3. Open the Control Panel > Programs and Features > Uninstall the "Intel® PROSet/Wireless Software." When prompted, choose the option to "Discard Settings."
4. Now back to the Control Panel > Device Manager > Network Adapters > Right click on your Intel(R) Centrino(R) Advanced-N 6230 and Uninstall it. Make sure to mark the option to "Delete the driver software for this device."
5. Press the Windows* Key + R to open the Run box > Type "Cleanmgr.exe" and press OK. Select the main drive, usually "C:\" then check Temporary Files and uncheck everything else. Press OK.
6. Reboot your PC.
7. Open the Control Panel > Programs and Features > Locate your Intel(R) Centrino(R) Advanced-N 6230 > Right click and "Update Driver Software" > Browse my computer for driver software > Select the folder where you extracted the PROSet in step 2 and continue the installation. Reboot if prompted.
After this, your driver version should display as 22.214.171.124.
1. Control Panel > Power Options > Set plan to "High Performance" or change plan settings for your current power plan > Change advanced power settings > Wireless Adapter Settings > Power Saving Mode > Set "On Battery" and "Plugged in" to Maximum Performance.
2. Apply our Recommended Settings for 802.11n Connectivity.
We hope this makes a difference.
Hello Carlos A.,
Thanks for the follow-up.
I apologize in that I see I forgot to mention a perhaps important item - namely, that Intel PROSet software does show up under Control Panel...Programs and Features as having been installed but does not show up in my Start menu or even in File Explorer under Programs Files or Program Files (x86) - strange! Nevertheless, per your latest suggestion I have taken the first 3 steps and uninstalled it .
However, I tend to err on the cautious side and I am reluctant to proceed with step 4, which appears to delete my existing driver before I know if the newer driver will work at least as well (and hopefully better ). In the off-chance that I need to return to the older (my existing) driver, is there a way I can find and save it somewhere or is there a way for me to download it from somewhere?
Thank you. Your assistance is much appreciated.
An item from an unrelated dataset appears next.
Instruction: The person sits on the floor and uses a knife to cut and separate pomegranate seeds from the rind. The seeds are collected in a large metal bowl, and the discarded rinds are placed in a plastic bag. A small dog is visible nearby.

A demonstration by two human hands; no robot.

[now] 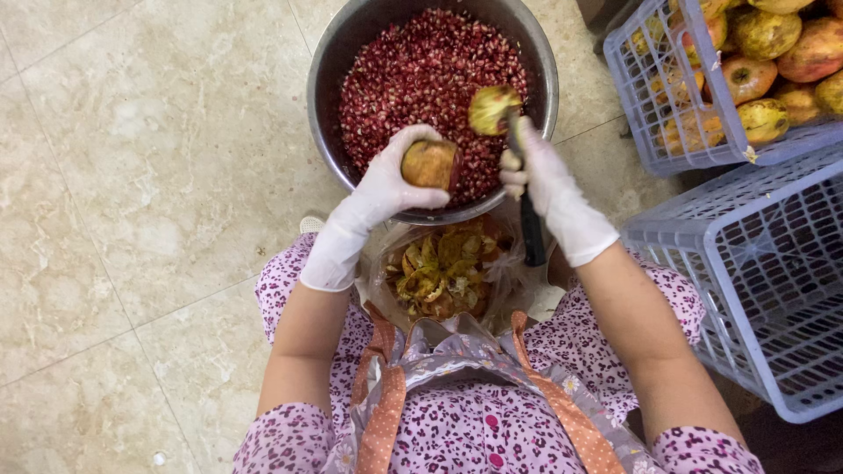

It's an understandable thing to be cautious of. While a newer driver should be better, there's always a bit of trial and error involved when pairing these adapters with Windows® 10.
We did a bit of research and it seems that PROSet version 18.40 does carry the 126.96.36.199 driver for your adapter. You could download and save this package in case that you would like to return to it.
- Intel® PROSet/Wireless Software and Drivers ver 18.40.4
- Intel® PROSet/Wireless Software and Drivers for IT Admins 18.40.4
As for your first question, Windows® 10 doesn't allow for third-party applications to be used to manage network connections. Because of this the Intel® PROSet will only install the driver packages and a tool to import/export wireless profiles (found in the Network and Sharing Center). You won't really get much as far as user accessible tools go.
If you have any further questions, keep them coming, we're always glad to help.